I've tried to send you away but you seem adamant regarding your residency here. I suppose it would be rude to kick you out. You have spent a lot of time in my head. I can't just evict you like a stranger when I know the outline of your skeleton so well and I have helped you put makeup on your face and held you as you scratched and scratched your skin trying to break free of it.

I have led you to other rooms in my mind's mansion. You never blink and it unnerves me. You only speak to criticize or scream or to threaten me. You are filled with hate, and a part of me feeds off of that hatred and takes masochistic pleasure in entertaining you. Perhaps I don't want you to go away at all. Perhaps I am simply trying on the façade of pushing you away to keep up a beautiful delusion. Do you think I need you to stay with me? Oh. I need so many things and you're the only one who has never really left I suppose. Maybe that's why I let you stay. You never blink. You are so reliable. You are the concealer, the liar, envy, self-loathing, wickedness, hatred, anger, bloodthirsty and morbid. I know who you are and I know that you will stay if I let you. Unlike most other things, the simple act of letting you sit here is assurance that you will stay.

It's getting colder and colder and I am trying to stay warm without your sweet sister. She lures me in with her pretentious smile and her ignorance of reality. You two work together quite well despite the outward appearance that you are polar opposites. Unlike you, she wears skintight black dresses that make the boys look twice and she takes pleasure in consuming their attention just for a second; she can pretend that their looks hold great significance and in being wanted for a minute, she will stop feeling empty. Her laugh is contagious, easily provoked and can sound organic if she wants it to. You stare at her, jealous of her mad energy and her impulsiveness. In a way, you envy her, but another part of you wants to hold her head under water until her sick naive smile is wiped off her face. But she's just as bad as you are, don't worry. She doesn't believe in her happiness at all, and all her energy and need to take risks is just a disguise for the part of you she sees within her.
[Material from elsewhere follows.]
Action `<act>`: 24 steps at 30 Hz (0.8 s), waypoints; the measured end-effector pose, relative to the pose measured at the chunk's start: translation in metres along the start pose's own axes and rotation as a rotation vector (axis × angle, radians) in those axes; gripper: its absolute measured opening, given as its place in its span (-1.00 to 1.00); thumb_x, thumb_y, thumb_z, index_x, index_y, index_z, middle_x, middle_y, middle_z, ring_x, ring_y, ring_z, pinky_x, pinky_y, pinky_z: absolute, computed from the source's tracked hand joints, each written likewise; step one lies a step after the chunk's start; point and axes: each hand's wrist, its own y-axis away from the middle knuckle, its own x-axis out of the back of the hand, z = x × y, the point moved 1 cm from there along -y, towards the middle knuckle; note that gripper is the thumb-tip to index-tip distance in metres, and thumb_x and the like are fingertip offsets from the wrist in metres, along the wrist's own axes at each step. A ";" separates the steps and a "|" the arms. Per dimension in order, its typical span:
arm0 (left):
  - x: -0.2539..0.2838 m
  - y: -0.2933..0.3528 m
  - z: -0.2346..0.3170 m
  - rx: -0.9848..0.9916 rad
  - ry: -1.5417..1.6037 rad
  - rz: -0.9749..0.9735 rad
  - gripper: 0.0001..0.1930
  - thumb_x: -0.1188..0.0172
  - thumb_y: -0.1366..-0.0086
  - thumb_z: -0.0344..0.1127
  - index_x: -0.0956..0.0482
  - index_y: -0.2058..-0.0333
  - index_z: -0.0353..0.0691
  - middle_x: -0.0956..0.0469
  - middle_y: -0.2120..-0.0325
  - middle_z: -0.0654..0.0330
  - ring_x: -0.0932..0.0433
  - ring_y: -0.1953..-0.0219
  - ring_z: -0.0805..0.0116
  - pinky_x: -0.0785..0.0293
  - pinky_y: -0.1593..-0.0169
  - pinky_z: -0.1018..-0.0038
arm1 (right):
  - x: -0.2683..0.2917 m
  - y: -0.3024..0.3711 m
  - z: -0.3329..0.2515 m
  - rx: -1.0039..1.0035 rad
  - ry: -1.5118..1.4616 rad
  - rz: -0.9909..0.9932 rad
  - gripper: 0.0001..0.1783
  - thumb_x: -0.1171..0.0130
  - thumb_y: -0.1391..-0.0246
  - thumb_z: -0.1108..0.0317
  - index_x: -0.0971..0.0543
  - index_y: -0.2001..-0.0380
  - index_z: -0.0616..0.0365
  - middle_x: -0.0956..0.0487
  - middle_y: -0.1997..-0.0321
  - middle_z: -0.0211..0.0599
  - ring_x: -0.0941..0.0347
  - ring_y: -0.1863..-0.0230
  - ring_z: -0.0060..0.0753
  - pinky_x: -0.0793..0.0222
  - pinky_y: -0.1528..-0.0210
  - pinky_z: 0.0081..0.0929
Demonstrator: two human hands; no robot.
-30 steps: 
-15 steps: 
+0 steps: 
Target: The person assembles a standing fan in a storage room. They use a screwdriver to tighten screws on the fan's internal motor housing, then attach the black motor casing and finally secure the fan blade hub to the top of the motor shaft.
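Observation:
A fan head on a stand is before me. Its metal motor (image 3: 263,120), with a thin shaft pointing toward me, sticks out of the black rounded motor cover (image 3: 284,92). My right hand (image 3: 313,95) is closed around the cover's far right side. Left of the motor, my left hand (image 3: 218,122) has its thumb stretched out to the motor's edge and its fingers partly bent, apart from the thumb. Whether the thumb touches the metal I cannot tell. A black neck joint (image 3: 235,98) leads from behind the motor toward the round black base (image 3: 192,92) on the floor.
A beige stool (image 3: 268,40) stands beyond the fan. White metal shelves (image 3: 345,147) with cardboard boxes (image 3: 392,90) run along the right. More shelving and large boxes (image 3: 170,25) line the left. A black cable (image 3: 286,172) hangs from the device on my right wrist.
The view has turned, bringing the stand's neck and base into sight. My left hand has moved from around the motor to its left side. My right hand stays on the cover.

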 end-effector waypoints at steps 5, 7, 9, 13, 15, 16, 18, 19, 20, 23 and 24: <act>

Sit there. I know it's cold. I know it's cold. Don't be scared of being warm though. It's okay not to feel pain. I need you to reconcile yourself with the women in the other rooms. I'm sitting here ready to make peace with the two of you. I know you want to kill me, your bout of silence isn't fooling anyone. And you are sort of stopping my mind. Well really it's going too fast. And I want to slow it down by kissing and kissing and forgetting and forgetting but it still won't stop. Can you at least blink. Let me know you aren't dead. Save me. That's what you're good at. SAVE. ME.


Let me hold your frail hand for a minute. Let me talk to you for a minute. Tell me how to be safe again. Maybe I will join you. Imagine us just holding hands again, and we can wear matching faces and matching eyeliner and match match match forever. And it doesn't matter if I'm never free of you right? Because if we only have each other we only have to worry about hurting each other. And no one else.

And I won't need to feel my heart turn to cement the more men it touches. Because I am scared of men and you are scared of men, we can unite against this common enemy and maybe we won't be so terrified anymore because we won't care about them. You can remind me of their evil and I will tell you how to be normal to protect you from them. I will teach you how to keep your little demon heart locked up. Or maybe you will teach me.

I don't know if I want to let you in though. You are so sad, I want to show you how to be happy. But I see that fixated look and I worry maybe you will never know happiness. And I see the way you look at boys, eyes darting around, like you are terrified to make eye contact with them for fear that you will share too much. Keep still. Please blink. Let me know you are not dead. I think I need you. Or you need me. My bed must be warmed on Saturday, and there's no point running to the wrong boy just to convince the both of us that I don't care. Stay with me. Help me punch out these ramblings with quick moving spindles. And then I'll sleep with your head cradled in my arms and I'll touch your gold leaf skin and trace the outline of your big brown eyes. And I'll let you stay just for the night, only to lock you up tomorrow in exchange for some real comfort.